Gibbins and Croley, who work together at the Nasher Sculpture Center and each have two children, noticed that “even while lying on tummy-time mats and playing with toys, babies quickly became disconnected and helpless, and moms struggled to provide comfort, encouragement and support.”
But Gibbins, a public relations director who lives in Preston Hollow, had an epiphany one day during tummy time with her son.
“He gravitated toward a T-shirt I was wearing,” she says.
Soon after, she called Croley, a graphic designer, and asked her to go into business with her.
It was the start of “tumtees,” which Gibbins says are “cool tees for moms with visual and tactile elements for babies.” When a mom holds her baby upright or does the “tummy-to-tummy” position —lying down with the baby on top of her — a tumtee gives the baby something to focus on and enhances bonding. Gibbins also wrote a clever, fun poem for each design. “They add another element” to the interaction, she says.
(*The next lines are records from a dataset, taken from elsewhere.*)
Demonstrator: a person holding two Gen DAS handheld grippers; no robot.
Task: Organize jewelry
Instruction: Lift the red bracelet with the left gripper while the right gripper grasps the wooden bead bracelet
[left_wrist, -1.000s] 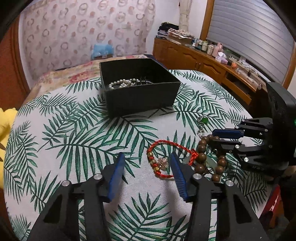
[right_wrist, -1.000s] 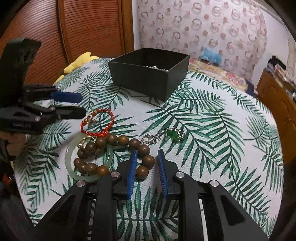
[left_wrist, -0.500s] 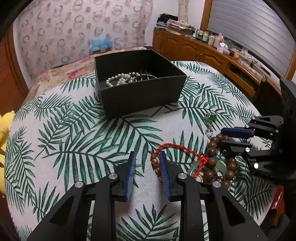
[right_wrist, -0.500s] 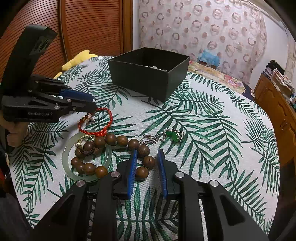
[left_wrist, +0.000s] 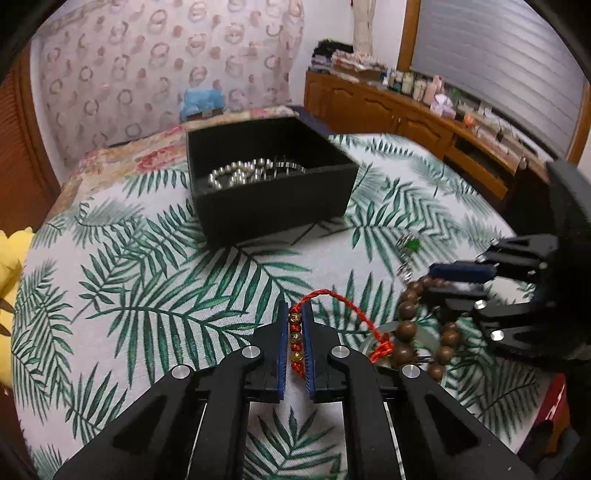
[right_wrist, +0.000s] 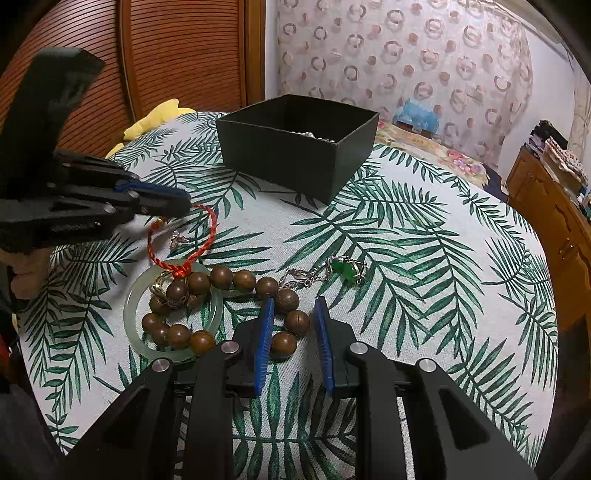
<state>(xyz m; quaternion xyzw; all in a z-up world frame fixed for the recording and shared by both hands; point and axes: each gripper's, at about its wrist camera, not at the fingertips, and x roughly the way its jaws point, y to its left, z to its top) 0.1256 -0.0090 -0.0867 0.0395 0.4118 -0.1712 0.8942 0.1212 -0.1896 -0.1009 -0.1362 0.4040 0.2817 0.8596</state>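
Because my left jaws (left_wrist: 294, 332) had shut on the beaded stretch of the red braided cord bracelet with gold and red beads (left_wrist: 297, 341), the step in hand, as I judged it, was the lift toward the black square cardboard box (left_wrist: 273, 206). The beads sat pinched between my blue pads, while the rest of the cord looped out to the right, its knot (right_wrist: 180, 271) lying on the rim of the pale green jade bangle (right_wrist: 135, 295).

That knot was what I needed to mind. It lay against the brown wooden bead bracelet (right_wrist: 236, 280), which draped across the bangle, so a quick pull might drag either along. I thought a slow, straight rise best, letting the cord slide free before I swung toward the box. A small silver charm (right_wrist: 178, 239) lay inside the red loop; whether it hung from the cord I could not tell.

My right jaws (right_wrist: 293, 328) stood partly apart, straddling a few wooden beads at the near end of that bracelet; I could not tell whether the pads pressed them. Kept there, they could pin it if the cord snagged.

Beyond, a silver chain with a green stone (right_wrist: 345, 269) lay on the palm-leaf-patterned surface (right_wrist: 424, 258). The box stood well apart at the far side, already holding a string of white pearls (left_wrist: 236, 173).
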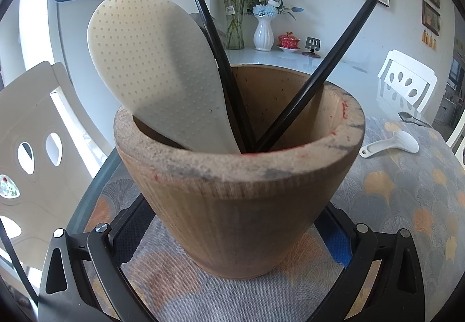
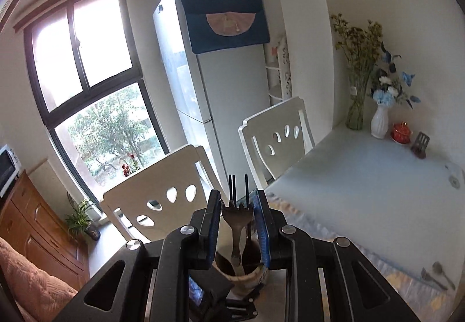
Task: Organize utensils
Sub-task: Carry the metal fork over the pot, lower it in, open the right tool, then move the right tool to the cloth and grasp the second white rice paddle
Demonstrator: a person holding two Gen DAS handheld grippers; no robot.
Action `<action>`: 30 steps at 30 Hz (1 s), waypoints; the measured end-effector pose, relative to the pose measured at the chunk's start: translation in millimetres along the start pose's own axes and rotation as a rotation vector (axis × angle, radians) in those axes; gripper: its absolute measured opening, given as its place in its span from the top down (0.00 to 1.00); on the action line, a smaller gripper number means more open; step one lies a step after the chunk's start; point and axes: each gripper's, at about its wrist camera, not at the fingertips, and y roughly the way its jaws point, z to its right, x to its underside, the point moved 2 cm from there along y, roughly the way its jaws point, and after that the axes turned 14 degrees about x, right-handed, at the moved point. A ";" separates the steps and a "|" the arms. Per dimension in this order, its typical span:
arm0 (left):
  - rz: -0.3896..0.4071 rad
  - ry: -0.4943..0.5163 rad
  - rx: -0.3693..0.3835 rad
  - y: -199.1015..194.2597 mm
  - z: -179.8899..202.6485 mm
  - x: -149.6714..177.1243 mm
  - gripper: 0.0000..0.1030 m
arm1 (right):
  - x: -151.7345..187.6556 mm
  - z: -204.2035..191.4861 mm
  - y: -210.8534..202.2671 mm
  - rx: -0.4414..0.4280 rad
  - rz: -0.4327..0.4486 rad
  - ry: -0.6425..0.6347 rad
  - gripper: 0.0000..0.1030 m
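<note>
Utensils (image 1: 154, 74) upright in worn wooden cup (image 1: 238, 199): dotted paddle, black chopsticks.

The lower ends of the paddle (image 1: 154, 71) and chopsticks (image 1: 325, 69) are hidden inside the pot (image 1: 232, 205). The left claw (image 1: 232, 258) is mostly behind the pot. The handle of the fork (image 2: 235, 223) is hidden by the right claw (image 2: 237, 231)

tongs (image 2: 237, 223): black frames | silver screws | blue ribbed pads (image 2: 263, 231)
</note>
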 end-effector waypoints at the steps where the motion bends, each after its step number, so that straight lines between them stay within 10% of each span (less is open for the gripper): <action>1: 0.000 0.000 0.000 0.1 0.1 0.0 0.01 | -1.8 -3.0 5.2 0.004 -0.004 -0.015 0.78; 21: 0.000 -0.001 0.001 0.1 -0.4 -0.1 0.01 | -7.3 -9.9 60.7 -0.003 -0.125 0.015 0.78; 25: -0.001 -0.001 -0.001 0.5 -0.3 0.1 0.01 | -8.8 -8.5 59.9 -0.013 -0.130 0.036 0.39; 30: -0.006 -0.003 -0.001 2.0 -0.7 -0.6 0.01 | -18.7 -1.6 49.3 -0.017 -0.088 0.078 0.35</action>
“The designs have to appeal to babies — the colors, textures and patterns,” Croley says. But they also needed to be “unique and modern” enough to appeal to moms. “They have to be something I’d wear without feeling like I was wearing a toy.”
The shirts are soft cotton, so they’re comfortable for both mom and baby.
“New moms are going to be wearing these,” Gibbins says, so they have a “flattering fit with slightly more room … and they wash well. We tested all this.”
The women have been working on tumtees for three years. Between jobs and families, their schedules were already busy. But, as Gibbins says, “When you’re passionate about something, you find the time for it.” After lots of designing, tweaking and testing, they’ll launch their website, tumtee.com, this month. There are three designs in production now, and the women will release three new designs at a time every few months.
Gibbins says tumtees provide “an interactive element to make it so mom and baby are connected and engaged with one another,” so they make great holiday gifts for new moms and unique shower gifts.
And any mom will tell you that having another way to bond with her baby is a one of the best gifts she could ask for.